Start of Block

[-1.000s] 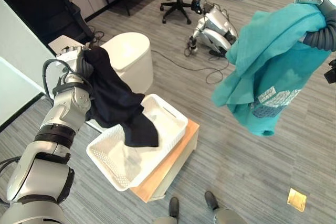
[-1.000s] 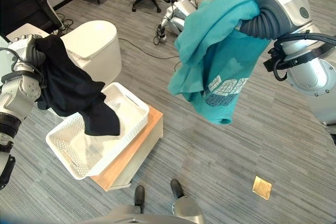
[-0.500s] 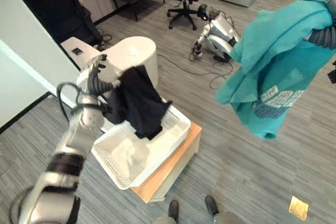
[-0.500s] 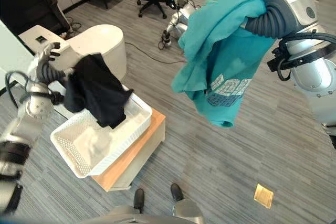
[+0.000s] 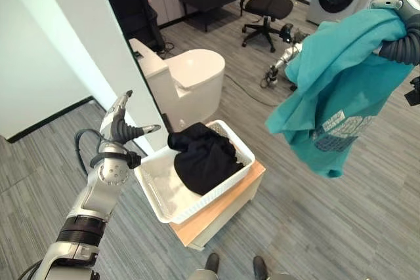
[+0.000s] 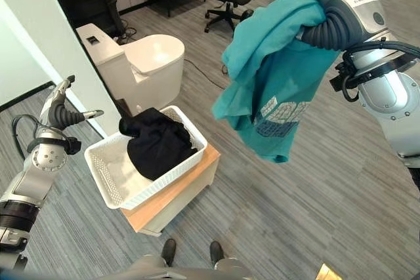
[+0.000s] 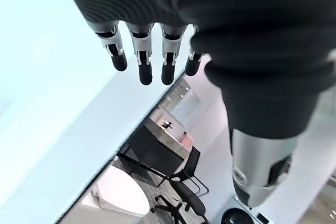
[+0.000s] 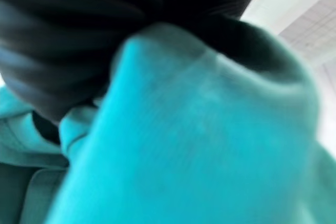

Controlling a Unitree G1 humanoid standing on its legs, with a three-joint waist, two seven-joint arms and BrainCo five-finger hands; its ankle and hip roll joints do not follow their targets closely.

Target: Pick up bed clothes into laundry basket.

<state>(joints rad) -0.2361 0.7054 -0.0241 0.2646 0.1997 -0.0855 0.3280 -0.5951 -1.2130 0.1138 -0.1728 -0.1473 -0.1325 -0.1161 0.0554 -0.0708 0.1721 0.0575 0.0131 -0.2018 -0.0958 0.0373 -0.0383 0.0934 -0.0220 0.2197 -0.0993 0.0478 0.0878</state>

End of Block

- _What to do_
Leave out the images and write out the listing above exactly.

- _Solution to the exercise_
[-1.000s] 
[-1.000s] 
[-0.500s] 
[-0.500s] 
[+0.000s] 
[+0.000s] 
[+0.000s] 
[+0.000s] 

Controlling a Unitree G1 humanoid standing on its legs, with a three-joint waist, two seven-joint arms and BrainCo five-finger hands; its ankle and hip roll joints do not follow their targets closely.

Target: Pick up bed clothes into laundry basket.

<state>(joints rad) -0.2361 0.7054 -0.0241 0.2646 0.1997 -0.0855 0.3280 -0.5951 -1.2130 0.1138 -0.1728 -0.1473 -0.1325 -0.1161 0.0554 -0.0708 0.1721 0.0575 0.0131 -0.2018 -0.0958 0.0373 -0.0383 0.0934 -0.0220 0.2197 -0.0993 0.0478 0.0878</state>

This completes the response to the exercise.